2.3 Implementing change and improvement
If you are already in a leadership role, you may have encountered a version of the ‘Plan Do Study Act’ (PDSA) cycle, or a variant of it. It provides a quality improvement model for guiding the continuous improvement of processes involved in providing public services.
The PDSA cycle was developed in the mid-twentieth century for use in improving quality in the manufacturing industry, but has since been adapted and widely used in many service sectors – for example, the health service. A leading health commentator has noted:
This model is not magic but it is probably the most useful single framework I have encountered in twenty years of my own work on quality improvement. It can guide teams, support reflection, and provide an outline for oversight and review; it is thoroughly portable, applying usefully in myriad contexts.
A model for planned change
The idea of planned organisational change has been developed since the mid-twentieth century in many sectors of industry and public services. Planned change requires leadership and management, particularly where it is large-scale, in order to shape activities towards planned outcomes.
Dunphy and Stace (1988) reviewed approaches to planned change, and noted that they can be either incremental or transformational and, on another dimension, may be undertaken in either a coercive or a participative way. Much organisational change, in both the private and the public sectors, has been shown to take place in somewhat autocratic ways. A study based on a survey in 2012 found that organisational change is viewed by managers across both the public and private sectors as not being well led:
In 2007, 45% thought that top management in their organisation was managing change well, but this declined to 30% in 2012. What we ask is that, when planning change, top management think more deeply about the effects of change on employees’ well-being, on their motivation, on their loyalty to the organisation and on the volume and pace of work that those affected by change will have to cope with.
Some key ideas about leading and managing planned organisational change – and for organisational development more generally – comes from the seminal work of social psychologist Kurt Lewin (1947). Lewin wanted to understand how changes in society can be brought about in a democratic rather than an autocratic manner. He undertook research into change in many social settings, and found that, where sufficient time is available, then educational methods rather than coercive ones are generally more effective in producing lasting change.

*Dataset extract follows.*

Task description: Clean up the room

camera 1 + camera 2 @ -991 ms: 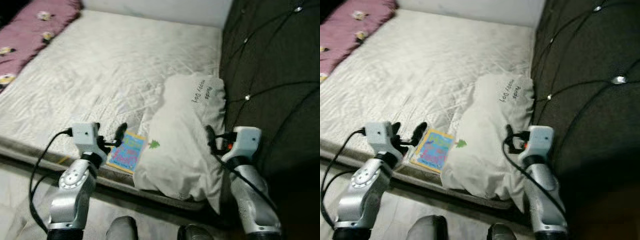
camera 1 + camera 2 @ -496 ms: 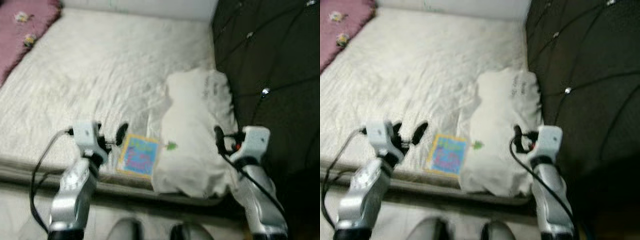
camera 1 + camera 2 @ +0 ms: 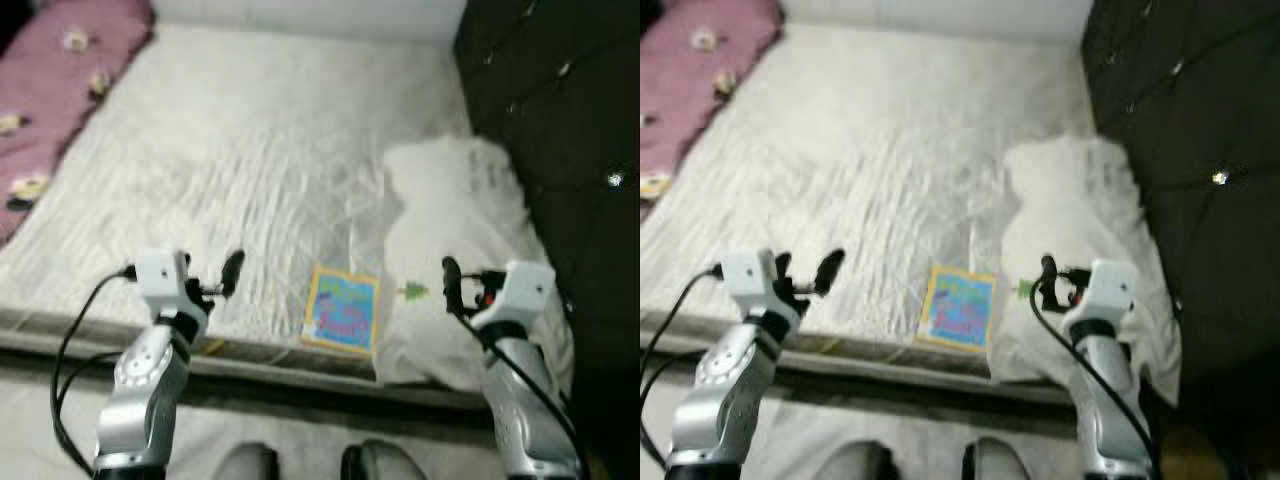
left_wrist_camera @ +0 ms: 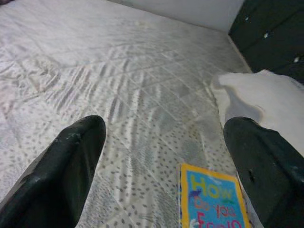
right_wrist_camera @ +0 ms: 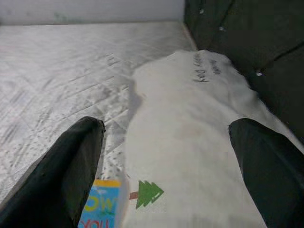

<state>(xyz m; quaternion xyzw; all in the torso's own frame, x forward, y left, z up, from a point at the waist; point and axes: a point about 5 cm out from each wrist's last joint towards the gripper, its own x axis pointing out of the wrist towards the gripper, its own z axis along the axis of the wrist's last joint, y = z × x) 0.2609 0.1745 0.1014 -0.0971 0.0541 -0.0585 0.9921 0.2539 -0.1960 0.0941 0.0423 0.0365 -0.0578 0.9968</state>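
Book, small, blue and yellow [image 3: 342,309], lies at mattress [image 3: 250,160] edge, touching white pillow [image 3: 460,260]. My left gripper [image 4: 164,156] is spread wide beside it; I'd come down square over its cover.

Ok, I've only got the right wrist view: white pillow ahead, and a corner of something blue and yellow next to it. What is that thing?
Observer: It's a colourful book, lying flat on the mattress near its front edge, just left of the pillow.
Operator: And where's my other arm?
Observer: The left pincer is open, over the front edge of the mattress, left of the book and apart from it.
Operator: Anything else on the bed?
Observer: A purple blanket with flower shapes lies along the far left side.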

Many leaders in the public services come into contact with planned organisational change when a new reform is introduced. For example, a new policy or piece of legislation has to be implemented with which they may or may not agree (and colleagues may feel similarly). Or they may agree with the policy or change but hold views or have detailed evidence that the way the organisation or system currently works makes it difficult or unfeasible to implement high-level objectives or policy. Or a policy initiative may be announced in a ministerial speech but it is unclear how this is going to be enacted in practical terms.

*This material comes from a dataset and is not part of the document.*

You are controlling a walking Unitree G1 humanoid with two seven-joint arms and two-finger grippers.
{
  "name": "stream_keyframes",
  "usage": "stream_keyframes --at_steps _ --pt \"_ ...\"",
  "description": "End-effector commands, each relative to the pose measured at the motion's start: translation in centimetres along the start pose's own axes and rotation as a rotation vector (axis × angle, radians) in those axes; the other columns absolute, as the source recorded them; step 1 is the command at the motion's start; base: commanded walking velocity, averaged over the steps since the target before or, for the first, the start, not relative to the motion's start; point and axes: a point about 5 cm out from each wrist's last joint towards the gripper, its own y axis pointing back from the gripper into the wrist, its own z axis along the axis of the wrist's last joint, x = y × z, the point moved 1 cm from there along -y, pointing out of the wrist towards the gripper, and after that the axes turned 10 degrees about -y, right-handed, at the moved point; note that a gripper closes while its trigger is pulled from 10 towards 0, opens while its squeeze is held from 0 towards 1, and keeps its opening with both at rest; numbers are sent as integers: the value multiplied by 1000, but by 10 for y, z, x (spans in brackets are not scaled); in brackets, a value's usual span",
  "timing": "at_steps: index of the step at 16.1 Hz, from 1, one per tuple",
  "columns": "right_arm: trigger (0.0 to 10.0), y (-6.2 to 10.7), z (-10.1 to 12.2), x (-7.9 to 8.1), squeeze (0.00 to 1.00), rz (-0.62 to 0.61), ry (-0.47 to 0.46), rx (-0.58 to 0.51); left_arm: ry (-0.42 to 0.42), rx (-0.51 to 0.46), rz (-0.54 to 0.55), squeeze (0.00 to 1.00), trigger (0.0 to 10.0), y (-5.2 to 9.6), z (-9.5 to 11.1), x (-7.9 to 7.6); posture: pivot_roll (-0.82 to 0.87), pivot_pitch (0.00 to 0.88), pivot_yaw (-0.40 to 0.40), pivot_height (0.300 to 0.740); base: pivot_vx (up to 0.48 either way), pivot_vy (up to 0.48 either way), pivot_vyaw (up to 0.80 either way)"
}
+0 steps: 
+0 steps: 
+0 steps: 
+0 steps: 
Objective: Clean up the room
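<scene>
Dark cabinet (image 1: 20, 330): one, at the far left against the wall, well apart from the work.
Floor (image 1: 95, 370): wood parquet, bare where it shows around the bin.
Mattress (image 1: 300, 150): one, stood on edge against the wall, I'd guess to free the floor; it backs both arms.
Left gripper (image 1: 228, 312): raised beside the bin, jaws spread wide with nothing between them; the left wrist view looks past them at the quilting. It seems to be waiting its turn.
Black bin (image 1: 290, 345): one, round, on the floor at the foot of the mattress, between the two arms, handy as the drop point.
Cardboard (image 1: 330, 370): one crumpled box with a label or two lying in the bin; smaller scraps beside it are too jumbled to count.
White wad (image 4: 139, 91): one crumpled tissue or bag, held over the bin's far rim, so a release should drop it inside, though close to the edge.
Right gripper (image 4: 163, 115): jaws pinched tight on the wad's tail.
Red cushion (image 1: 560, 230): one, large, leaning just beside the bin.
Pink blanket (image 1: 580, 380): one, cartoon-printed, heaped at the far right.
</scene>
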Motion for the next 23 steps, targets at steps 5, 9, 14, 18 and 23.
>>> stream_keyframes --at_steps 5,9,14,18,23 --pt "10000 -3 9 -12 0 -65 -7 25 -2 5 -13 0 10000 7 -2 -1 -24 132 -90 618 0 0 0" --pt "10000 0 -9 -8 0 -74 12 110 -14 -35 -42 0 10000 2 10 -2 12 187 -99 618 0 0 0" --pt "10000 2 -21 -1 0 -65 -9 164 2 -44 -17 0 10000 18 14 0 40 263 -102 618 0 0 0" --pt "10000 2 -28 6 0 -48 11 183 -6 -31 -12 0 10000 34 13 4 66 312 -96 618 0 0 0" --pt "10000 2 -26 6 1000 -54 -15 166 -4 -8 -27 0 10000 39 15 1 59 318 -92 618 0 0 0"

Whatever the starting point for the change, managerial leaders and professionals have to begin planning how to undertake the policy implementation. In that planning, a leader may know about or become aware of various forms of ‘stuckness’ – a sense that the status quo is hard to change (this may be due to organisational culture and processes, in service users or in staff). Lewin (1947) recognised that organisations often fail to change because the forces opposing change are equal to the forces promoting or pressuring for change. So a canny leader needs to think about and analyse all the forces that are apparently keeping things as they are, and try to work out how to reduce these oppositional forces so that change can happen. Taking time to ‘diagnose’ the barriers to change can be half the work of organisational change.
Lewin viewed the change process as made up of three steps or phases:
- Unfreezing: this is about reducing those forces that maintain the organisation’s or microsystem’s ways of working in its current form. Unfreezing may involve helping people to see the gap between where the organisation is and where it needs to be (a key role of leadership), or running workshops to analyse how things might be done better. Unfreezing is often an emotional as well as a rational process. Can the leader encourage and mobilise people for change? From the public value perspective, one might ask ‘Can the leader mobilise interest in the public value proposition and build the authorising environment?’
- Moving: this is about the actual change process itself. It involves practical changes to structures, processes, cultures, behaviours, working practices, HR systems and service provision arrangements. It is about leading the change and learning from interventions, fine-tuning changes where necessary. The changes may be in attitudes and behaviours as much as in practices, structures and processes.
- Refreezing: this step (often neglected in the heady rush of change) is concerned to stabilise the organisation and ensure that changes are sustained over time (so that things don’t drift back to old ways). This might include training, rehearsals or ensuring that other systems (e.g. promotions, appraisals) support rather than undermine the new behaviours and ways of working.
Many models of planned improvement or organisational change taken up by organisations, in industry and in public services, have a family resemblance to Lewin’s three-stage model. The ‘unfreezing’ stage is sometimes expressed rather differently, perhaps in terms of ‘defining the need for change’ or ‘identifying the objectives for change’, however the model overall remains a useful way of planning and implementing change.